Rabu, 14 Oktober 2015

Di Balik Asap Riau

Di balik asap Riau,
tak mampu lagi kutatap bening matamu.
Mata sendu yang sedang berteduh,
di bawah alis lika-liku.

Di balik asap Riau,
tak mampu lagi kucium aroma tubuhmu.
Aroma khas dari tengkuk telingamu,
telah tercampur dengan bau abu.

Di balik asap Riau,
tak pernah lagi kudengar suara kicau burung,
tak ada lagi monyet bergelantung,
di antara pohon hutan lindung.

Di balik asap Riau,
tak mampu lagi aku berharap.
Abu-abu kebakaran tersesap,
oleh gairah pengusaha yang tak bertanggung jawab.

Pun di balik asap Riau,
paru-paru manusia tersesak.
anak-anak kecil terisak.
kaum-kaum muda berteriak,
mendesak pemerintah untuk segera bertindak.

Ayo jangan mengelak.
Kita semua harus bergerak.
Pembakaran liar sudah semakin marak.
Hutan Sumatera sudah semakin rusak.
Korban-korban yang tergeletak
pun semakin banyak,
semakin erak,
tak mampu untuk mengelak,
tak cakap untuk berontak.

Hutan tropis sudah semakin tipis.
Terkikis habis oleh pengusaha berlakon klimis.

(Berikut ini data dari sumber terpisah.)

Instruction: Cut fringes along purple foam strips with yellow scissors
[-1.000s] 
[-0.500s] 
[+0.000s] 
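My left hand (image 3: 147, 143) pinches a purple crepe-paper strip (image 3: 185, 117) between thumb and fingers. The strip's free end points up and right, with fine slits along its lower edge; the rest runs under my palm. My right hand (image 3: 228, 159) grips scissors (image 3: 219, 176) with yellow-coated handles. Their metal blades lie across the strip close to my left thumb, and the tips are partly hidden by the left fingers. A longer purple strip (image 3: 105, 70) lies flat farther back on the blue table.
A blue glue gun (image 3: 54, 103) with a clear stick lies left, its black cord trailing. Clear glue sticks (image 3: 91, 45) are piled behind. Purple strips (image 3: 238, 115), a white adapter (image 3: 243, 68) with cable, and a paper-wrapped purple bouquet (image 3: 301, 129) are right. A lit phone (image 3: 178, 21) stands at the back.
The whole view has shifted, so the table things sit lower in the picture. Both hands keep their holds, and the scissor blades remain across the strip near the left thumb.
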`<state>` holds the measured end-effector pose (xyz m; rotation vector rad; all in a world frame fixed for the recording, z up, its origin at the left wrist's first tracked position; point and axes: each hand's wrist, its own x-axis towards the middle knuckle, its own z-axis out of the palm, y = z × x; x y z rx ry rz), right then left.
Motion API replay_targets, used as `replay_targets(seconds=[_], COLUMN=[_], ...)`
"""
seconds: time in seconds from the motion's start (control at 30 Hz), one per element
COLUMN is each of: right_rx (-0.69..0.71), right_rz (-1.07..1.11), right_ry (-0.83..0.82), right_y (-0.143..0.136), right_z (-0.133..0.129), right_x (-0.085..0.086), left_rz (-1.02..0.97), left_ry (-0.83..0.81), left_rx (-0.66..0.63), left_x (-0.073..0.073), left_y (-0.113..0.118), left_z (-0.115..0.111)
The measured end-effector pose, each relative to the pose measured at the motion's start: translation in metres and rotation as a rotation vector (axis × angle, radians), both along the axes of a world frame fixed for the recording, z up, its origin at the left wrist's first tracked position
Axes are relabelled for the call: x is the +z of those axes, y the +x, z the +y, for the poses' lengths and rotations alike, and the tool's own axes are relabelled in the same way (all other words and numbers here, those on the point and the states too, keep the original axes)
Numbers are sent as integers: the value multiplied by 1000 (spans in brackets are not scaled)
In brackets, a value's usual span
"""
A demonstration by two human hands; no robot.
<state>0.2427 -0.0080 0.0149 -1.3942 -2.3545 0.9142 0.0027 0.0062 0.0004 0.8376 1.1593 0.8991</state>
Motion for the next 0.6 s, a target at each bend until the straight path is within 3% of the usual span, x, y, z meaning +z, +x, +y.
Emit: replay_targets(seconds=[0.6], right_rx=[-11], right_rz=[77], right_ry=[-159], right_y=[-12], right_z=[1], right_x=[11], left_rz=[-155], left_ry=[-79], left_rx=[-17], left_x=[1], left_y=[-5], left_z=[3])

Apa mesti anak cucu kita hanya bisa
memafhumi indahnya alam negeri ini
hanya dari cerita-cerita miris seperti ini?

Lantaran alam Indonesia itu indah,
Kusulam puisi ini dengan penuh resah,
Ditemani kunang-kunang yang tenang merebah,
Di tengah kepulan asap yang semakin parah.